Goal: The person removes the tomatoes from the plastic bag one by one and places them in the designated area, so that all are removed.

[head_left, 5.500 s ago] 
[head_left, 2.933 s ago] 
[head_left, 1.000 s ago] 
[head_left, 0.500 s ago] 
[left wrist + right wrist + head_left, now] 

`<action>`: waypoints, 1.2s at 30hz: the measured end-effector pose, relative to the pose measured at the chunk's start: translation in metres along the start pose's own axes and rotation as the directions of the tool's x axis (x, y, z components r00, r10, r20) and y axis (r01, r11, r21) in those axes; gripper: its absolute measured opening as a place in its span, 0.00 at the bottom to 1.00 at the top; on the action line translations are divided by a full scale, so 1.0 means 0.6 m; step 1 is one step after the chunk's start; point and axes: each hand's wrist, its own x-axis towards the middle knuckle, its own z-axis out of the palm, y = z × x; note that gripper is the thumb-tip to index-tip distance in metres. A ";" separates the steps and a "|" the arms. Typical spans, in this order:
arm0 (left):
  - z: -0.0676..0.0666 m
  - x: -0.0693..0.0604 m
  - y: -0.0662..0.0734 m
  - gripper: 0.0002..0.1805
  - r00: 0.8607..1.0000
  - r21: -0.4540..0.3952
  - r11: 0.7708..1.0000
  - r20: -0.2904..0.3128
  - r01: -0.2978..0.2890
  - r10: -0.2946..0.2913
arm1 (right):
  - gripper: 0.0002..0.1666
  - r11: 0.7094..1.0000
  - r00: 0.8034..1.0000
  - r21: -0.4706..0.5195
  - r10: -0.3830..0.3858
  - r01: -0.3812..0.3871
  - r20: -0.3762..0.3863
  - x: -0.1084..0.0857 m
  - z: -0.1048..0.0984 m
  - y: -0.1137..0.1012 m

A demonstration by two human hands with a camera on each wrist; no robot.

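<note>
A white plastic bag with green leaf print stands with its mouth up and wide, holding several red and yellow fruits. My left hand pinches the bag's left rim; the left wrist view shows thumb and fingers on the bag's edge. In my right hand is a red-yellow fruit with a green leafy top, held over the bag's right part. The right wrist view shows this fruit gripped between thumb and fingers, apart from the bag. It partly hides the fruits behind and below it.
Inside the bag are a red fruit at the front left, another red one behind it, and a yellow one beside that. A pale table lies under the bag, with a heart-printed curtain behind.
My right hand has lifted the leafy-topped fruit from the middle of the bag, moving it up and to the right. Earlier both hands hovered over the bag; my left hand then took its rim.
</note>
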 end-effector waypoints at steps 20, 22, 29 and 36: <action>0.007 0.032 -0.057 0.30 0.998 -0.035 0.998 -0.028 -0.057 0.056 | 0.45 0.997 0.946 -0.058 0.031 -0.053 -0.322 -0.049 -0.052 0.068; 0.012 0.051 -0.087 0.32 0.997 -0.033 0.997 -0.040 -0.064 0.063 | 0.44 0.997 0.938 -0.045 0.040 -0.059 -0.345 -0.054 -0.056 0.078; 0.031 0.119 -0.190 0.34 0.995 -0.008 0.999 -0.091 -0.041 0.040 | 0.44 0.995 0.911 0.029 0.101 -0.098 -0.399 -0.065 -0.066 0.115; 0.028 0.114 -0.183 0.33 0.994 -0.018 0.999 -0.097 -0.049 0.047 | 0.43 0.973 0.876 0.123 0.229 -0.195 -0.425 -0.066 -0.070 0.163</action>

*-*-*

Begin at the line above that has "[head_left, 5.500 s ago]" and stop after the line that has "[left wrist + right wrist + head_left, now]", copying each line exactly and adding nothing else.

RESULT OF THE TASK =>
[head_left, 5.500 s ago] 
[head_left, 2.933 s ago] 
[head_left, 1.000 s ago] 
[head_left, 0.500 s ago] 
[left wrist + right wrist + head_left, now] 

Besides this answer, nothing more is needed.